The Dublin Fingal TD also questioned whether or not it is appropriate to put any organisation with a strict religious ethos in charge of our National Maternity Hospital given the current political climate and the potential for changes to our laws.

“Clearly the state has not learned the lessons of the past in outsourcing vital public services to religious orders,” she said.

“This move is an insult and deeply hurtful to survivors of institutional abuse and is yet another example of the government passing the buck in its responsibilities to healthcare.

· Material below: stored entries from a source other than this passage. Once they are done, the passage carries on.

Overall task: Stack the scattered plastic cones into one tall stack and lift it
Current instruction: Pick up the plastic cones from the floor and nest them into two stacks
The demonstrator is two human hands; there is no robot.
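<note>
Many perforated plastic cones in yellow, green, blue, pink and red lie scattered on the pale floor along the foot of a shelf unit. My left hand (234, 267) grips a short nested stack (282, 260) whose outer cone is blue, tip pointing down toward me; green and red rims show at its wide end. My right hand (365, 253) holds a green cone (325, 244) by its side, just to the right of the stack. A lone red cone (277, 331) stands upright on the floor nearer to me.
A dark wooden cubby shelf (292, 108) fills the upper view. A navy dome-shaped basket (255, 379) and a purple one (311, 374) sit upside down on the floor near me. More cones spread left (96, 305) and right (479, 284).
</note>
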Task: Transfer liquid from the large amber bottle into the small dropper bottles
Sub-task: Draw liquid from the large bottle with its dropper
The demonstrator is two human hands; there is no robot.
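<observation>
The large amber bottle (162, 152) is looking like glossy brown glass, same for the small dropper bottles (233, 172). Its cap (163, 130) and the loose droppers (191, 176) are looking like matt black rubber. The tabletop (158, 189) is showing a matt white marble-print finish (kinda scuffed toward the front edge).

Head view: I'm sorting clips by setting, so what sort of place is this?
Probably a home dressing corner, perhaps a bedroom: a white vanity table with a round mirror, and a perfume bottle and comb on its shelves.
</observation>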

“The fact that the sisters of charity will be gifted our national maternity hospital after their steadfast refusal to honour obligations to survivors and victims beggars belief.

“Did anybody stop and think of the hurt this will cause, or the impact this decision will have on victims of abuse of this very religious order?”

In response to the controversy, the board of St Vincent’s said it plans to review the status of the project and possibly pull out. The board says the decision is prompted by “controversy and misinformation that has arisen in recent times”.